Assigned task -> Quote exactly, and only, the lines of the material below from the line with "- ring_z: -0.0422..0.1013" through the line with "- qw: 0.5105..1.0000".

Stored data ->

● ● ●

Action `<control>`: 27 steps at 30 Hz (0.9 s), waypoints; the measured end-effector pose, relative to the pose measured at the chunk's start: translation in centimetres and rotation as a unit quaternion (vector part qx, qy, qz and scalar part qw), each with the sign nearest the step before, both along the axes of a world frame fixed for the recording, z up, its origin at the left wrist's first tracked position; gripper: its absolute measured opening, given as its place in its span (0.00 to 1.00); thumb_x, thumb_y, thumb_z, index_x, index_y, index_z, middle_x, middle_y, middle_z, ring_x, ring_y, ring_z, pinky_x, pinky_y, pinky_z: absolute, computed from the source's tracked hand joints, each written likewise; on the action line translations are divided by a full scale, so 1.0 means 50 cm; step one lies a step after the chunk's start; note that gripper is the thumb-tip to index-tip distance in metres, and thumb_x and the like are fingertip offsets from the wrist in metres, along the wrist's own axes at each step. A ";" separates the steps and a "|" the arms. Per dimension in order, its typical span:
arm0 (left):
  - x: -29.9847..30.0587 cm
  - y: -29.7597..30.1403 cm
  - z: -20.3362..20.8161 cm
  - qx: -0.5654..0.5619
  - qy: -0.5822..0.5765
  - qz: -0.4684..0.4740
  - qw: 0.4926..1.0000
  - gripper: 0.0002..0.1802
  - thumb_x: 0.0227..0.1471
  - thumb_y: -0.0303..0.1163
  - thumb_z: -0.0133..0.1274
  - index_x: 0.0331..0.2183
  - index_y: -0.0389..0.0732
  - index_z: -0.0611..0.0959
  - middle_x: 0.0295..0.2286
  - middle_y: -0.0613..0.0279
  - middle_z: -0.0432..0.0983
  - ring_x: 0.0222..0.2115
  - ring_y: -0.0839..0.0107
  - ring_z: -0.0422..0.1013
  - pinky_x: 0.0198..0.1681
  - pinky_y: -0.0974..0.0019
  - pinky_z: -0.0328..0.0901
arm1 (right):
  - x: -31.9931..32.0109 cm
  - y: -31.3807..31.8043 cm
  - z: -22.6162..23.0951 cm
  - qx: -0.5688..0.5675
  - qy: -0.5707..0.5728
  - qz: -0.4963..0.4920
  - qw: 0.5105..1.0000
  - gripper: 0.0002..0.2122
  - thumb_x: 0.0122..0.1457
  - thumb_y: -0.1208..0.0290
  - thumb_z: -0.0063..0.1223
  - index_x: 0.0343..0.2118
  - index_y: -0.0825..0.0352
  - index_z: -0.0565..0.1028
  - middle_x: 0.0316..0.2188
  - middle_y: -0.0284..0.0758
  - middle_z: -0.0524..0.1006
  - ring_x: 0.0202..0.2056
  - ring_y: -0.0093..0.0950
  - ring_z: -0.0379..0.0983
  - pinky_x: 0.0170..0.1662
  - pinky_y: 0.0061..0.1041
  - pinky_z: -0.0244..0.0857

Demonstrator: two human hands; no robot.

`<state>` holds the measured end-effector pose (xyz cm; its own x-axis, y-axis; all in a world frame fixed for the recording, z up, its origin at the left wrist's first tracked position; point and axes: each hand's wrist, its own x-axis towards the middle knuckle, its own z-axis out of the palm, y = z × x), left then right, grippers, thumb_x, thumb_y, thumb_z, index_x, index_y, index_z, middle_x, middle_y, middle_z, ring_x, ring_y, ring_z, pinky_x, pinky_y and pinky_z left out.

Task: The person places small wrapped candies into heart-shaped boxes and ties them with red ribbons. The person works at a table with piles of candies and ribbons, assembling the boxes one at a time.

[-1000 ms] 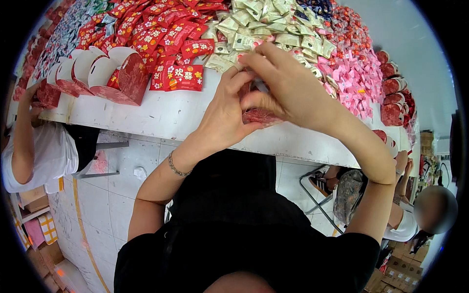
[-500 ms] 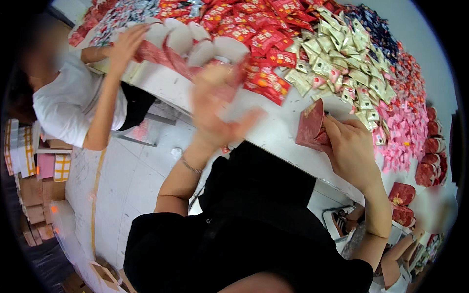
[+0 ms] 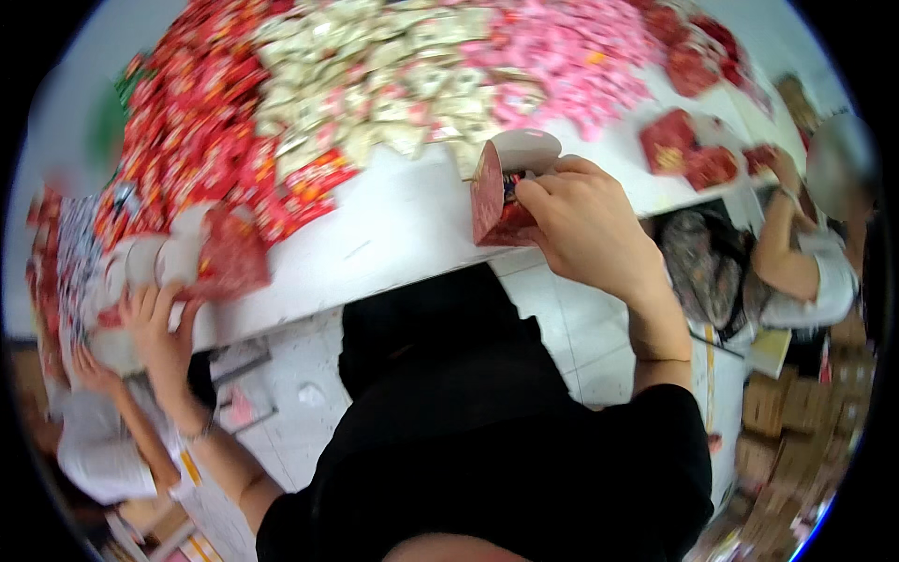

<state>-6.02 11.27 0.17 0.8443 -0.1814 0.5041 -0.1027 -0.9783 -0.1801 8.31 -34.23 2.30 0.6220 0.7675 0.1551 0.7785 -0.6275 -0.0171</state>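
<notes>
My right hand grips the side of a red paper box with a raised white-lined flap, at the table's front edge. Something small and dark shows inside this box beside my thumb. At the left, my left hand reaches to a row of open red boxes with white insides. Its fingers and thumb are apart and lie against the row's front side; no held thing shows in them. Heaps of red packets, cream packets and pink packets spread behind the boxes.
A co-worker's hand is close to my left hand. Another person's arm is at the right, by more red boxes. A patterned backpack stands below the white table; cartons are stacked at the lower right.
The view has turned right. My left hand, raised and blurred before, has come down against the box row. My right hand still holds its box, whose dark contents now show.
</notes>
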 end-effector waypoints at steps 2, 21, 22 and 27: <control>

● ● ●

Answer section ->
  - ring_z: -0.0422..0.1013
  - pinky_x: 0.0198..0.1681
  - pinky_y: -0.0974..0.0019
  - pinky_z: -0.0328..0.0901
arm1 (right):
  - x: -31.9931..32.0109 cm
  - y: -31.3807..31.8043 cm
  - z: -22.6162..23.0951 cm
  - qx: -0.5688..0.5675
  - qy: -0.5707..0.5728
  - qz: -0.4963..0.4920
  - qw: 0.5105..1.0000

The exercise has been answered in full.